> **Aim of the task**
When you reach the line that contains "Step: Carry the" in the data below, start reproducing lines exactly, and stop after the line that contains "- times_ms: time".

> **The data**

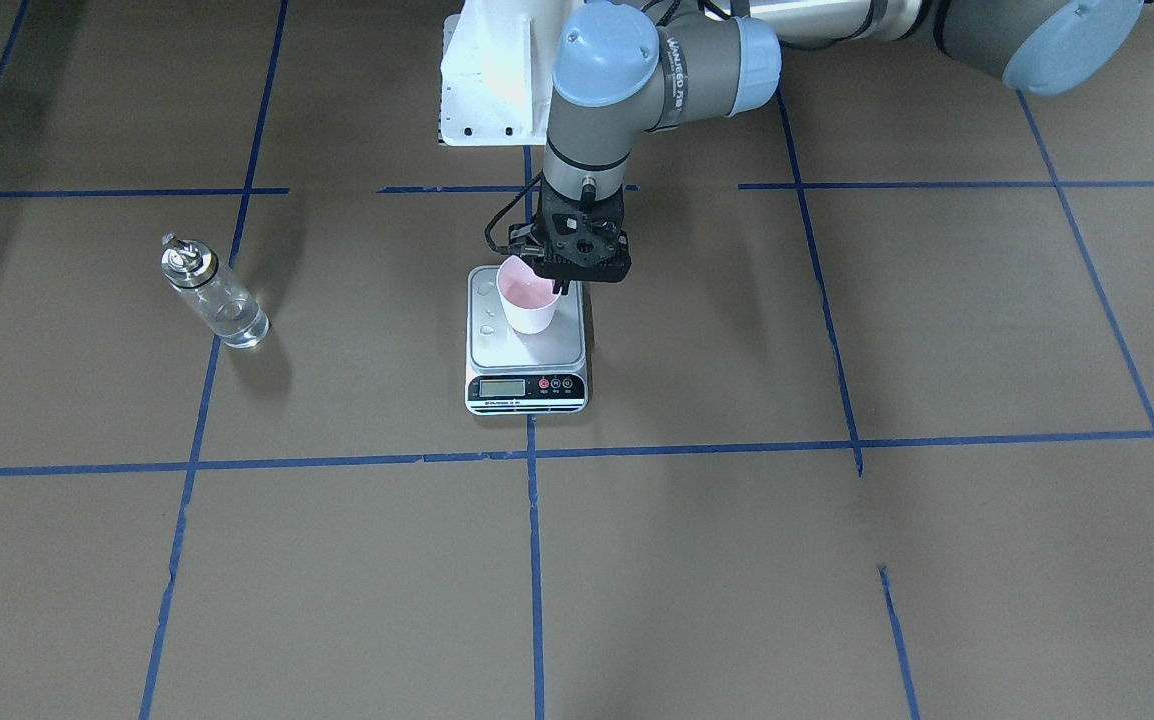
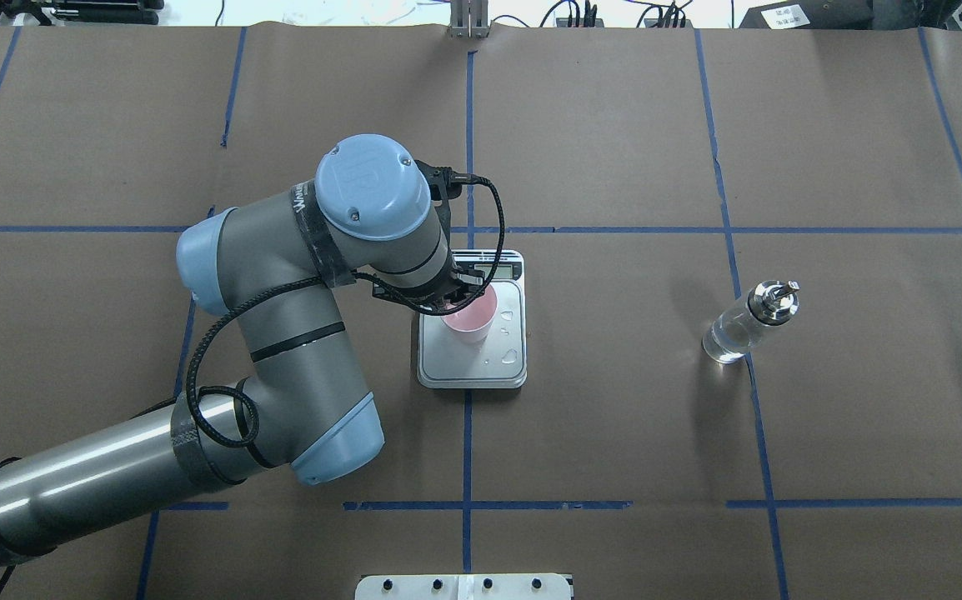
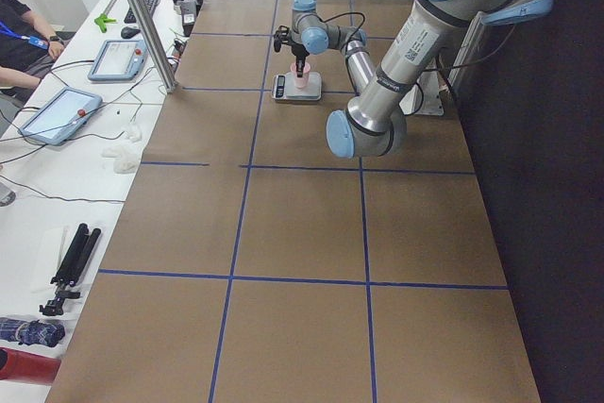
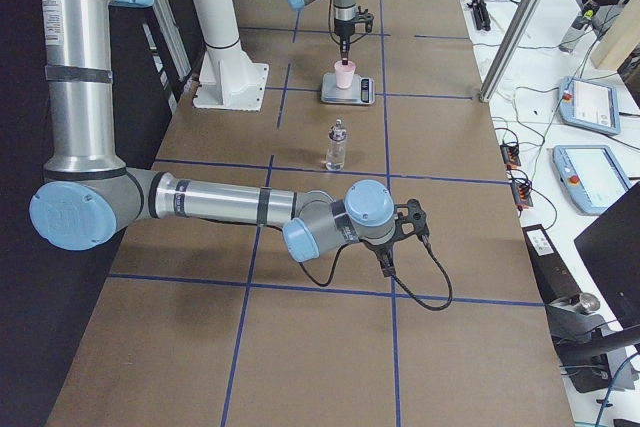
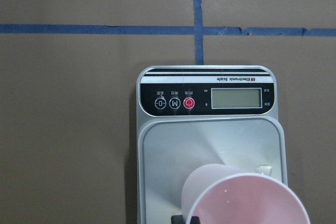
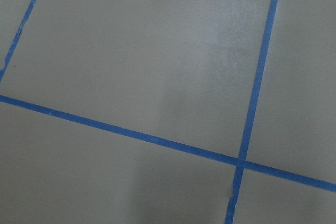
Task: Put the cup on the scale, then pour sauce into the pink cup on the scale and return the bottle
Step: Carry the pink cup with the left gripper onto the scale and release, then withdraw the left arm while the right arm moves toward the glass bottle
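Observation:
The pale pink cup [image 1: 527,297] is at the scale's platform [image 1: 497,350], toward its back half; I cannot tell if its base rests on it. My left gripper [image 1: 561,281] comes straight down and is shut on the cup's rim. The left wrist view shows the cup [image 5: 244,198] from above, one fingertip [image 5: 181,219] beside it, and the scale [image 5: 173,156] with a blank display. The glass bottle [image 2: 748,325] with clear sauce stands upright far to the scale's right, untouched. My right gripper [image 4: 386,250] hangs over bare table; I cannot tell if it is open or shut.
A few water drops [image 2: 510,357] lie on the scale platform. Blue tape lines grid the brown table. The white robot base [image 1: 487,80] stands behind the scale. Tablets and tools lie on the side bench [image 3: 85,92], beyond the table.

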Motion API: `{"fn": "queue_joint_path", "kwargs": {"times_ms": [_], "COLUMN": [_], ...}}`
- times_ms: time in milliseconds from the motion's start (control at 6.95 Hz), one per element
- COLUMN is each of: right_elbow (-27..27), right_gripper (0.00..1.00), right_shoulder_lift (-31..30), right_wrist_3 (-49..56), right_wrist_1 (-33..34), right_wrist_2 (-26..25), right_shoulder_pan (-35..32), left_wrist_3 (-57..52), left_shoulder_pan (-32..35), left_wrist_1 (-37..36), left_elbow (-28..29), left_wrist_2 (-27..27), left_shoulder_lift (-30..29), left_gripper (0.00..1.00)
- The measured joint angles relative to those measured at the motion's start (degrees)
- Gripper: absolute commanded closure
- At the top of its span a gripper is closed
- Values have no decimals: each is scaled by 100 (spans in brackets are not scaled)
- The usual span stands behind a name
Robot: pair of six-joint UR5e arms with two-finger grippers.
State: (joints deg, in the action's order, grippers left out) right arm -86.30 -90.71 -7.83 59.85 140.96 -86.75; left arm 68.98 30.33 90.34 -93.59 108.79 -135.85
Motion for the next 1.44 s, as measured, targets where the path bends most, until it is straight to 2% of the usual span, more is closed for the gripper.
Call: {"fn": "queue_joint_path", "kwargs": {"times_ms": [144,288,432,720,864,1152,1440], "right_elbow": [4,7,6,-36,-167,-574,-933], "right_gripper": [0,0,0,0,0,0,0], "right_shoulder_lift": [0,3,6,69,135,180,173], "right_wrist_3": [2,6,8,7,3,-128,-471], "right_wrist_1": [0,-2,-4,-1,12,24,33], "right_wrist_2": [-4,-6,-7,-12,-23,-161,-132], "right_shoulder_pan": [0,0,0,0,10,100,218], "left_wrist_3": [-7,-13,-23,-243,-536,-1653,-3296], "left_shoulder_pan": [0,-1,0,79,217,796,1786], "left_wrist_1": [38,55,58,14,-53,-655,-1117], "left_elbow": [20,31,19,-233,-573,-1605,-2341], "left_wrist_2": [-4,-6,-7,-16,-13,134,385], "left_shoulder_lift": [8,15,27,113,331,1039,1959], "left_gripper": [41,17,0,0,0,0,0]}}
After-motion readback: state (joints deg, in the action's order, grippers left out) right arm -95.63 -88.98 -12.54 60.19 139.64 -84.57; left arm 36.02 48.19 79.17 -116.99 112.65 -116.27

> **Your solution**
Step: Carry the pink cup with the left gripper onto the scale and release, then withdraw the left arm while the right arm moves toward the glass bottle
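Observation:
The pale pink cup [image 1: 527,297] is at the scale's platform [image 1: 497,350], toward its back half; I cannot tell if its base rests on it. My left gripper [image 1: 561,281] comes straight down and is shut on the cup's rim. The left wrist view shows the cup [image 5: 244,198] from above, one fingertip [image 5: 181,219] beside it, and the scale [image 5: 173,156] with a blank display. The glass bottle [image 2: 748,325] with clear sauce stands upright far to the scale's right, untouched. My right gripper [image 4: 386,250] hangs over bare table; I cannot tell if it is open or shut.
A few water drops [image 2: 510,357] lie on the scale platform. Blue tape lines grid the brown table. The white robot base [image 1: 487,80] stands behind the scale. Tablets and tools lie on the side bench [image 3: 85,92], beyond the table.
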
Motion API: `{"fn": "queue_joint_path", "kwargs": {"times_ms": [_], "COLUMN": [_], ...}}`
- times_ms: time in milliseconds from the motion's start (control at 6.95 Hz), one per element

This is the complete output.